PROBLEM REQUIREMENTS. A single stretch of the material below is to be transcribed exactly, starting at the line with "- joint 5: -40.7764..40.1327" and ending after the line with "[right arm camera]".

DATA SUPPLIED.
========================================

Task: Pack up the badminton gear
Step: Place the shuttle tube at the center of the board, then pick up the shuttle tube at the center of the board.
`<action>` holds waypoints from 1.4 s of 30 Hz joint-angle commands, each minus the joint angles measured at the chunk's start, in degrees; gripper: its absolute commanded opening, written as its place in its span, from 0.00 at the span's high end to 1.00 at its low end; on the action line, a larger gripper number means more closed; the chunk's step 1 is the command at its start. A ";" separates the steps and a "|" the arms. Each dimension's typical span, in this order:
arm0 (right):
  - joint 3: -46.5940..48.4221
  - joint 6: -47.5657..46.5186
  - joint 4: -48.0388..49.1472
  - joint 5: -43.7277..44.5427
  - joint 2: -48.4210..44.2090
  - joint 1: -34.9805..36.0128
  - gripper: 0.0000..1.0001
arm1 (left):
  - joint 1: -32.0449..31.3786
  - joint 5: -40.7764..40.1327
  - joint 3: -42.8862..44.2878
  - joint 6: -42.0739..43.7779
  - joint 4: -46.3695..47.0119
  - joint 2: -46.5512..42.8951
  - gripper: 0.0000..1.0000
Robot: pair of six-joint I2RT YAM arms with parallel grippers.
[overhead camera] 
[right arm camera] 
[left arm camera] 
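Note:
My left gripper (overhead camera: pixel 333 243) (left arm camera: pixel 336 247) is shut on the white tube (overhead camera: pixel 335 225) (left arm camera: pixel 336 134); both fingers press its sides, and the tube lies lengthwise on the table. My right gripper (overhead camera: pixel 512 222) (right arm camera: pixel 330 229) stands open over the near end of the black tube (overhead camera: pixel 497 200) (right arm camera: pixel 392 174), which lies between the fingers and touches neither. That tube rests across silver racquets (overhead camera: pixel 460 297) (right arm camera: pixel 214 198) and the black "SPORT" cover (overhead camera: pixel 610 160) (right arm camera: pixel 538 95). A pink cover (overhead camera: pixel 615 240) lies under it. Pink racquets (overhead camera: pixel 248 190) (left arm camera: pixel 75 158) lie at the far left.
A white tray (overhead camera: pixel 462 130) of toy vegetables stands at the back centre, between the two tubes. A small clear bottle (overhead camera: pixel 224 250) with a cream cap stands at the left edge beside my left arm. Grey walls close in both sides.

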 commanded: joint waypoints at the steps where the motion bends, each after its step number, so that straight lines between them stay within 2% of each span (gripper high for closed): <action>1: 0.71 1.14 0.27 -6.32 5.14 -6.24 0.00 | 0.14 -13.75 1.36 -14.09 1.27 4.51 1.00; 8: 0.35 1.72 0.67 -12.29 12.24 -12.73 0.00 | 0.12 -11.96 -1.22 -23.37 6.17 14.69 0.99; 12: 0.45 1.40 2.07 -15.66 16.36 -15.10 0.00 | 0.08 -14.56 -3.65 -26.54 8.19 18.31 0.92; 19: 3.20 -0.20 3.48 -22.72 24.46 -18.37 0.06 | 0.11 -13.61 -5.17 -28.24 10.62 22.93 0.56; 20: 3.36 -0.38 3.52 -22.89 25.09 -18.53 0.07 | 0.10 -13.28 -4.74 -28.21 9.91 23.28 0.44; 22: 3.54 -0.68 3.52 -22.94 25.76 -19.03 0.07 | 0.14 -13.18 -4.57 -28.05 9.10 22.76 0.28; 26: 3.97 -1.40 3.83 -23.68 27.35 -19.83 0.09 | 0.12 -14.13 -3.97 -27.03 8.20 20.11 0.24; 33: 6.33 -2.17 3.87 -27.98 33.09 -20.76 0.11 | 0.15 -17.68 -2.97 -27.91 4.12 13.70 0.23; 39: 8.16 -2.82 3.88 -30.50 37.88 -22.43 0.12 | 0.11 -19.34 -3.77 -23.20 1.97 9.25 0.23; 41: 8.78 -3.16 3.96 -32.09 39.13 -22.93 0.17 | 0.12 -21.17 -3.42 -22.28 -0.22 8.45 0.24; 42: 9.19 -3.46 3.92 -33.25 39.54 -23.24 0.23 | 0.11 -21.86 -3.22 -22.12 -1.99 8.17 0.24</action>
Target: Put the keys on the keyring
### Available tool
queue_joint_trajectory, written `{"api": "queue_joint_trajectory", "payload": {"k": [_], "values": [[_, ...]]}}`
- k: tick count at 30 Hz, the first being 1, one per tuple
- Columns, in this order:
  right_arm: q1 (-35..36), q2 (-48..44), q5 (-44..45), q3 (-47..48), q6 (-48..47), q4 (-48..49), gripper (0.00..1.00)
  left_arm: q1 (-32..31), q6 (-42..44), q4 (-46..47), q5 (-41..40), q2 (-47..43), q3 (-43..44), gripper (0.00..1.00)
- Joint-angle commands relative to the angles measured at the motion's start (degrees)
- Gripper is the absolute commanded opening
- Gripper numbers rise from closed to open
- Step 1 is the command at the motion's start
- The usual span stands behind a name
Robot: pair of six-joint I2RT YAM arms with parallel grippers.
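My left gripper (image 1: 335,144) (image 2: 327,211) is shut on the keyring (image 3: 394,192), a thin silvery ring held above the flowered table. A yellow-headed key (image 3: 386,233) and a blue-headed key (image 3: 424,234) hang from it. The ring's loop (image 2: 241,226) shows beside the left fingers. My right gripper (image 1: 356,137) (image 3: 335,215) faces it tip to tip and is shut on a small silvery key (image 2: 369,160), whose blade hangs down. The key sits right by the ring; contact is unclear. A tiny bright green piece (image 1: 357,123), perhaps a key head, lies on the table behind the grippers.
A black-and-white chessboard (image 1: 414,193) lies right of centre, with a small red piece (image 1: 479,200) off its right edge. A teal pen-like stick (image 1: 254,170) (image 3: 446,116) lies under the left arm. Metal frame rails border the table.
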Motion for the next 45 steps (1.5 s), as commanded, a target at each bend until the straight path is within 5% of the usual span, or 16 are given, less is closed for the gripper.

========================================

EXERCISE RESULT.
  - joint 5: -40.7764..40.1327
  - joint 3: -42.8862..44.2878
  - joint 6: -42.0739..43.7779
  - joint 4: -46.3695..47.0119
  - joint 2: -46.5512..42.8951
  - gripper: 0.0000..1.0000
Robot: pair of six-joint I2RT YAM arms with parallel grippers.
[overhead camera] 
[right arm camera] 

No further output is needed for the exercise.